As she lifted her head above the grass to relocate the deer, there was another rapid fire of burst mode that she somehow survived and entered the grass to start her patient stalk again.
She crawled through the grass and reached the point where shrubs offered an aesthetic transition between the saal forest and grassland. By this time, she had invested almost an hour in the stalk and it was clear that we were in for a once-in-lifetime opportunity of watching a tiger hunt.
As the tigress sat hidden in the bushes, sambars were able to sense that something was wrong but were not able to pinpoint the location of the danger so they stood in the grass in a state of alert. Tiger was poised to jump, but sambars, not sure about the direction to run to, had no option but to wait for it, so it was as wonderful a status quo as a nature-watcher can hope for.
Though I possess no jungle skills, it was clear even to me that when the tiger would pounce, sambars were bound to make a break for the open grassland and not the jungle full of obstacles. So, I just requested my driver to back out and open the field for the drama to unfold.
Unfortunately, my happy mind-state had discounted the presence of the wild-life lovers on the scene.
I often feel that, though vultures have vanished from India, their ghosts still haunt our forests and possess those who carry a camera. So, three gypsies containing camouflage-wearing wildlife lovers saw the opening created by me and swooped down upon the scene to shoot what they can post as “princess on the prowl” or something as inane on Facebook.
As they went up the road to get close to the tigress, probably to count the number of her whiskers (as 400 mm is default morphological feature of these beasts), my heart sank.

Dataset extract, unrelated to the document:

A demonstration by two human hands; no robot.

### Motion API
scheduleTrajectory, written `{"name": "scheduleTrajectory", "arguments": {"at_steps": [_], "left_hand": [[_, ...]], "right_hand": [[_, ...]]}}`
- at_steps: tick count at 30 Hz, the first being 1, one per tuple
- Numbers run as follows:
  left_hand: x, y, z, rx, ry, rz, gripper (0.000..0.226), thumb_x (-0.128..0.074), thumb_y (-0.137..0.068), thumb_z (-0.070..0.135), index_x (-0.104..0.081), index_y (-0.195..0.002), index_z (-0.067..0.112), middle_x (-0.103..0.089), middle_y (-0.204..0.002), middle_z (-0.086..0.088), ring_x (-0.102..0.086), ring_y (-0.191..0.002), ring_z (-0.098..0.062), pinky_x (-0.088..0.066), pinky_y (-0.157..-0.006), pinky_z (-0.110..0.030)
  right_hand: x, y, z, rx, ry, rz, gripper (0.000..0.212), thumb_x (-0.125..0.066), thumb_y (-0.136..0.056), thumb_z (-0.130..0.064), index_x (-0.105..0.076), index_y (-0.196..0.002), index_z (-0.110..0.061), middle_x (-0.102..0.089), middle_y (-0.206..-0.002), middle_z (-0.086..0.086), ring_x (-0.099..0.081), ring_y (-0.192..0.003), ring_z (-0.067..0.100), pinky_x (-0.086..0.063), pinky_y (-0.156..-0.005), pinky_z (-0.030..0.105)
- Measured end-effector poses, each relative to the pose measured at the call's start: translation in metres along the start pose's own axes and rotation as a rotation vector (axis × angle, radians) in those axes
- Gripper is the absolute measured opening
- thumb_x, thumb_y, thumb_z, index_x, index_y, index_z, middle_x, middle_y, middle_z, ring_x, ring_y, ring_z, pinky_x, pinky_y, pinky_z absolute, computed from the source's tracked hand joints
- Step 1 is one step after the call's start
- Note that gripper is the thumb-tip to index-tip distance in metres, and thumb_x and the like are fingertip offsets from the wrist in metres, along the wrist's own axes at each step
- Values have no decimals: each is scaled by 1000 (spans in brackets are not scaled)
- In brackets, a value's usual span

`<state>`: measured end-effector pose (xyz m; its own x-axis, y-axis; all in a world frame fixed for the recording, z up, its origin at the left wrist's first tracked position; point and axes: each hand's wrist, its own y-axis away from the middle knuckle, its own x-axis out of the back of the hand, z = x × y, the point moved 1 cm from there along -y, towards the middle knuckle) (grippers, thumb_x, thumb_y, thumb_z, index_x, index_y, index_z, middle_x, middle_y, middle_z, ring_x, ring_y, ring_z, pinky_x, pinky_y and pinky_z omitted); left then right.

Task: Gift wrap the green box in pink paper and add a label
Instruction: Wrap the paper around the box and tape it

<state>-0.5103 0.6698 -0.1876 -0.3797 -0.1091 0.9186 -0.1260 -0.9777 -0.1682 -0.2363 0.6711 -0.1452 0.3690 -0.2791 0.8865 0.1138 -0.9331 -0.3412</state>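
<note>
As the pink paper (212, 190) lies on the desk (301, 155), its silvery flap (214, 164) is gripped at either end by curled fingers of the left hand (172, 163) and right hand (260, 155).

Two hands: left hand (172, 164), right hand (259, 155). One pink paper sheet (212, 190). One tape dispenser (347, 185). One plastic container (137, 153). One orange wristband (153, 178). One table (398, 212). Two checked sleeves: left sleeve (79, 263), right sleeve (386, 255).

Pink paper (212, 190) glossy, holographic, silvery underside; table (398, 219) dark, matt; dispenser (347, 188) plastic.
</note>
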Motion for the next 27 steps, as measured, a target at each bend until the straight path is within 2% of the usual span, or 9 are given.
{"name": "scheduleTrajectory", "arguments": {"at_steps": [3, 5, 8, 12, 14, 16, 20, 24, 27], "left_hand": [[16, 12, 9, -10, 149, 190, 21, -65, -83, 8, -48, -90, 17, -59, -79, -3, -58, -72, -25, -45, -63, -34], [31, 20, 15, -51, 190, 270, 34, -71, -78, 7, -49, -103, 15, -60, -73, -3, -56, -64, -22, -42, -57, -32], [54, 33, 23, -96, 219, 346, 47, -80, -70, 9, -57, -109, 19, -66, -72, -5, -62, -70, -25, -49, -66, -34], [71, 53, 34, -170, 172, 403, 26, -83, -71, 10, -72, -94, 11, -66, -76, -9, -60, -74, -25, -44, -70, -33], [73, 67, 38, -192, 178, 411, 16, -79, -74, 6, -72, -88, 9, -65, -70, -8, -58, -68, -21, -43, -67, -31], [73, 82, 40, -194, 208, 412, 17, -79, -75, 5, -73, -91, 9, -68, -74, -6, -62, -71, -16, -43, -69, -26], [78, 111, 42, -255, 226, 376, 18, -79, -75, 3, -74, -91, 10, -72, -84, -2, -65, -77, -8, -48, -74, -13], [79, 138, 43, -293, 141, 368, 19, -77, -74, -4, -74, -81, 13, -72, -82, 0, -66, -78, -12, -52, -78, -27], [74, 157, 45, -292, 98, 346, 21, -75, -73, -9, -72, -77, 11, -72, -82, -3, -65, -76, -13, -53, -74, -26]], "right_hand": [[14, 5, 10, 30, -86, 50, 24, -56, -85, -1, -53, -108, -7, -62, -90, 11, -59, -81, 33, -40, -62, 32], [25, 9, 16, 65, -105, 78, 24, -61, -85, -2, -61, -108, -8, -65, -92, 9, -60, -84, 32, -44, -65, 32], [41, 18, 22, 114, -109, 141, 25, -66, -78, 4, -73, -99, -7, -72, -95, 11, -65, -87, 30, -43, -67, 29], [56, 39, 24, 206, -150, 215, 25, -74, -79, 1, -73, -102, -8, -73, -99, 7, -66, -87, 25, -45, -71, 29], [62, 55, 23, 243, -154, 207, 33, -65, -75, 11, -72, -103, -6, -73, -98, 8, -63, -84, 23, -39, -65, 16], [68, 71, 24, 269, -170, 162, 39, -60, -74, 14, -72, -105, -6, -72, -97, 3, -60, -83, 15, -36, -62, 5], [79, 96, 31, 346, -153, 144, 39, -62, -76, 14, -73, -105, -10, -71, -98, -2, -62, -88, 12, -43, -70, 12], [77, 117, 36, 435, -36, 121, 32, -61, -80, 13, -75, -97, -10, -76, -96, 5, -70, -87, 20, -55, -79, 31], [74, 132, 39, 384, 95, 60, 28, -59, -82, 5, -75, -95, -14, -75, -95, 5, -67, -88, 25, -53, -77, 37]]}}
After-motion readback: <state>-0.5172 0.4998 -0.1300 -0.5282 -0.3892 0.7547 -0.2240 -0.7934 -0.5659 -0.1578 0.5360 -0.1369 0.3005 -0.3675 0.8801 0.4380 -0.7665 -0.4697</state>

As they whispered angry commands of “aage le” “peechhe le” to their gypsy drivers the sambar started getting jittery and tigress had no choice but to try and encash her investment in time.
When the tigress pounced, sambars spooked and rushed towards the open grass. As sambar’s USP is taking rapid turns, after a straight twenty meters, they turned towards the road where the gypsies stood and managed to swing past them. The tigress tried to keep up but with gypsies standing in the way, she lost a split second that was enough to save the sambar for the day.
As the tigress pulled out of the chase, I could hear jubilant cries from the gypsies ahead about having her firmly caught in their frames. Soon the tired tigress returned to the cover close to mota saal and photographers exhausted their one-upmanship gambits by showing what they have on the viewfinders to each other, everybody left the scene and I was left alone in company of a sleeping tigress hidden in piloo and bhang thicket, with a peaceful moment to ponder.
No just Dhikala, but every jungle that I go to is full of these wildlife photographers capturing thousands of Images of the tiger every day.
What exactly is the use of adding one more image to the lakhs that already exists? All it yields is some more social media “likes” or a few “simply wow” or “amazing” (and if you have Gujarati friends, some “ousome” or “bhare kari bapu”).
Is it helping the wildlife? Is this conservation?
I don’t have the answers, but all I know that the cubs of the tigress of mota saal must have gone hungry that night, while their mother must have appeared on various social media platforms and earned hundreds of oohs and aahs.